OK, now for some locations and things to consider and remember:
“I tend to sit at the end of rows just in case there is ever a need for a quick getaway,” says Shasta. Your instinct may be to sit in the middle for the optimal viewing experience, but then you’re blocked in by people on either side of you.
Susan suggests that you “treat every place you visit as a new situation.” Even if you’ve been to that theater a thousand times, don’t get complacent because it’s familiar.
Big Box Store
“Pay attention to shoppers in stores,” advises Cindy. “If you constantly see a person in different areas of the store and they never have any items in their arms and no basket, tell an associate.” People rarely go window-shopping in stores that sell a little bit of everything.
Take a mental inventory of the layout. “Look for barricades and other areas of cover and concealment,” advises Christa. Those big chest freezers can provide good cover.
Cindy says you should “always pay attention to cars you are going to walk by or you are parked next to.” Someone could be lurking to grab you, so avoid vans or work trucks if at all possible.
“Take extra precautions on your transitional areas,” advises Janeen. Don’t get complacent when you’re going “from store to car or other locations.” Just because it’s a short distance doesn’t mean there can’t be danger.
“Booth or table?” The host or hostess will certainly ask this after finding out how many are in your party. Pick what works best for your group, but also do a quick scan and see how the restaurant is set up.
“I tend to sit in the back of crowded areas,” says Shasta. It allows you to keep an eye on (most) everything and everyone around you.
“Wild Bill” Hickok lived (and died) by this methodology. Find the exits and sit somewhere that enables you to see all of them.
“Green Space” – Parks, Trails, etc
Cindy warns that you should “never walk next to large vegetation, such as a bush, that someone could hide behind and jump out at you.” Now, in places like this, it may be hard to say “never,” so just be extra cautious and aware when you’re near dense areas and bushes.
Taryn says you should exude confidence at all times. “Walk tall and look people in the eye,” she says. “Make sure they know you see them.”

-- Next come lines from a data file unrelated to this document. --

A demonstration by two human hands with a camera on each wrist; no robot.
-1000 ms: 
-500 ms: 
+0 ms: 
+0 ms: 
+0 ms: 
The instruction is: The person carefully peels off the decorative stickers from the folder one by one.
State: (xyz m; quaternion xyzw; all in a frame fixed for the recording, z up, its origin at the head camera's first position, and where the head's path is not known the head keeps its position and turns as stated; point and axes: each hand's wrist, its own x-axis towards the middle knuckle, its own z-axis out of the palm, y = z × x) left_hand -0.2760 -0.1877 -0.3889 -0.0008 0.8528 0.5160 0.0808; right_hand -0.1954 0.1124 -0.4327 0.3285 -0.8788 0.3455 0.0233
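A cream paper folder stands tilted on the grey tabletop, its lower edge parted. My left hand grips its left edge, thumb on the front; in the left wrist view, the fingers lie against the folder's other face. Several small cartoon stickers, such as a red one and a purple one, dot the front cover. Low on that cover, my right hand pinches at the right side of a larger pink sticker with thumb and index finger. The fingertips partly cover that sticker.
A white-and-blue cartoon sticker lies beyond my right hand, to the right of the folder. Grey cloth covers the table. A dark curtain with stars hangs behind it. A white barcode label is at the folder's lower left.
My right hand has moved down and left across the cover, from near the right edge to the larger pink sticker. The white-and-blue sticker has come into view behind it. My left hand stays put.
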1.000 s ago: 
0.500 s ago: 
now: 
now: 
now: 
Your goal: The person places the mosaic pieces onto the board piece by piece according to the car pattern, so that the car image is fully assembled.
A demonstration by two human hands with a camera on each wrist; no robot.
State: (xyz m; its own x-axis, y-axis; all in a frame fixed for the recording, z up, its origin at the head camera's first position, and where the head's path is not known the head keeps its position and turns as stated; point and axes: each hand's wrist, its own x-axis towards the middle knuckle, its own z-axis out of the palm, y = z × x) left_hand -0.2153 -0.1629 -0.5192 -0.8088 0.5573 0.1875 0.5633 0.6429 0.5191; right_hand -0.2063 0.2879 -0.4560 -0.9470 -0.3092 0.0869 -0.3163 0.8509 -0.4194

Shasta agrees: “An attacker is less likely to harass someone who looks them in the eye and looks like they may fight back.”
“Never say it won’t happen to me,” cautions Taryn. No one ever expects to be victimized, and yet, it happens. So be prepared. Go to the range regularly, take classes in martial arts, learn how to use a tourniquet.
Finally, a note on concealed carry: Chances are if you read this specific article on this specific website, you either already carry concealed or are considering doing so. With that in mind, here’s a few ways to ensure your gun stays concealed:
- Wear a proper cover garment that doesn’t make your gun obvious. On the opposite end, a heavy coat in warm weather will also bring unwanted scrutiny.
- Have a good holster. Retention is key at all times. If you find yourself in a situation where you have to run, you don’t want to worry about your gun coming out of its holster.
- Buy a good belt. This is just as important as having a good holster. A proper belt will be able to handle the added weight of your gun and holster. If you’re constantly having to hike up your pants because your belt isn’t doing its job, then you need a new belt.
- Stop fidgeting with/touching your gun. If you’ve got a good cover garment, a quality holster, and a rugged belt, then the gun isn’t going anywhere. Touching your gun when its concealed can be a giveaway to astute observers.